Stel je werkt als werknemer al maanden of jaren een x aantal uren in de week. Dan komt je werkgever ineens met de mededeling dat je voortaan minder uren gaat werken en minder wordt ingeroosterd. Kan dat zomaar?

Gelukkig is er artikel 7:610b BW:
Indien een arbeidsovereenkomst ten minste drie maanden heeft geduurd, wordt de bedongen arbeid in enige maand vermoed een omvang te hebben gelijk aan de gemiddelde omvang van de arbeid per maand in de drie voorafgaande maanden.

Vooral bij nul-uren-contracten levert dit artikel soms een aardige verrassing op voor werkgevers. “Maar ik mag die jongen toch gewoon niet meer oproepen?”

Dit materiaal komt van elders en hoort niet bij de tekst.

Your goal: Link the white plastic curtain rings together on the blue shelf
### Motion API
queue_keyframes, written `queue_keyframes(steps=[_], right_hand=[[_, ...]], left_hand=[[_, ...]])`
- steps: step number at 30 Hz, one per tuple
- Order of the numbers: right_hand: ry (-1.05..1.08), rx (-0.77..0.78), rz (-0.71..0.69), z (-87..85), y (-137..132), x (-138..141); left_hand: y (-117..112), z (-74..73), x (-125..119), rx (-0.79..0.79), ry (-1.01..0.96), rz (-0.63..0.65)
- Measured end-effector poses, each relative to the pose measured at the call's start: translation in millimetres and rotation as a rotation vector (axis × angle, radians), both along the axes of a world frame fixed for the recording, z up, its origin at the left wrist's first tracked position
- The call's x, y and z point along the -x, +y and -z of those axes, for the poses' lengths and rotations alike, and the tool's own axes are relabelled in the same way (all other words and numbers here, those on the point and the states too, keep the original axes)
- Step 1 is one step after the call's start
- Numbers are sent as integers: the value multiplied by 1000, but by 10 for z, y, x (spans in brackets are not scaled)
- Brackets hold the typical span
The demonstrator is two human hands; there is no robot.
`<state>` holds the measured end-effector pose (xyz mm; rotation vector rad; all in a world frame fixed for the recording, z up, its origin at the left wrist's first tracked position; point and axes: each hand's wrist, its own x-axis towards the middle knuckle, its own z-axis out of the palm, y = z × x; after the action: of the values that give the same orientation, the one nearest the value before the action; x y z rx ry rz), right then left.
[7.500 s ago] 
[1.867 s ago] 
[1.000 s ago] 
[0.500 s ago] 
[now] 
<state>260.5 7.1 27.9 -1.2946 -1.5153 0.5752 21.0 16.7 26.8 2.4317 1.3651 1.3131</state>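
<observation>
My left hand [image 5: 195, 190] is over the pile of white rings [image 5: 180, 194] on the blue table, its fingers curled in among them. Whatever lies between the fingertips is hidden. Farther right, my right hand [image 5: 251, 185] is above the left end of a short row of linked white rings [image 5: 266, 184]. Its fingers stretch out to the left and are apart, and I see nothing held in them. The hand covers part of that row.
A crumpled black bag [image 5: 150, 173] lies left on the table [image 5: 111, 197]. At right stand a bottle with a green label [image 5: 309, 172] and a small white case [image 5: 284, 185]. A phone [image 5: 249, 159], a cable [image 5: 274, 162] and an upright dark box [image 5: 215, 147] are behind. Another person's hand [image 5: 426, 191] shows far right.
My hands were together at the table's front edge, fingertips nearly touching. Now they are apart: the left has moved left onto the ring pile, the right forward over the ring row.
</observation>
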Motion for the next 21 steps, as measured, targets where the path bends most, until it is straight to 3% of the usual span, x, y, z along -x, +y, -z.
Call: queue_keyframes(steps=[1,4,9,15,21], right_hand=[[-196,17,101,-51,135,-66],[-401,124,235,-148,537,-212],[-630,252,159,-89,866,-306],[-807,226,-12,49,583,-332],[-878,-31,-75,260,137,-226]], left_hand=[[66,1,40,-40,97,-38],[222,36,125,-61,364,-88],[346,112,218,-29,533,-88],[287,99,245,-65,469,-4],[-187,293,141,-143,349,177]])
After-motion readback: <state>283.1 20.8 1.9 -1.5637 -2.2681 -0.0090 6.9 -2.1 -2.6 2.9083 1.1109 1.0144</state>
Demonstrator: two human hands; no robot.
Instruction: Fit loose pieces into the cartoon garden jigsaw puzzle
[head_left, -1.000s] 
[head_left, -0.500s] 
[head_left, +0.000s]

Hieronder enkele uitspraken ter illustratie hoe dit artikel in de praktijk wordt uitgelegd.

21 juli 2015
Rechtbank Noord-Nederland – uitspraak

4.4 De kantonrechter oordeelt als volgt. Wanneer een arbeidsverhouding ten minste drie maanden heeft geduurd, kan art. 7:610b BW houvast bieden in situaties waarin de omvang niet of niet eenduidig is overeengekomen, alsmede in situaties waarin de feitelijke omvang van de arbeid zich structureel op een hoger niveau bevindt dan de oorspronkelijk overeengekomen arbeidsduur. In onderhavig geval is een arbeidsduur tussen de 8 en 173 uur per maand overeengekomen. Het enkele feit dat er een groot verschil zit tussen het minimum en het maximum aantal uren per maand, leidt op zichzelf niet tot de conclusie dat de arbeidsduur niet eenduidig is vastgesteld. Indien een werknemer echter over een langere periode structureel (veel) meer wordt ingezet dan het minimum, kan goed werkgeverschap, in samenhang met het rechtsvermoeden van art. 7:610b BW, met zich brengen dat de omvang van het overeengekomen minimumaantal uren moet worden verhoogd. De kantonrechter is van oordeel dat deze situatie zich in onderhavig geval niet voordoet, omdat [eiser] niet structureel, maar slechts in de eerste maand van de arbeidsovereenkomst voor meer uren dan het minimum is ingezet. In de maanden oktober en november 2014 heeft [eiser] steeds de minimale acht uur gewerkt. De kantonrechter zal daarom de arbeidsduur over de maanden oktober, november en december 2014 bepalen op het minimum van acht uur, nu niet is gebleken dat [eiser] meer uren heeft gewerkt.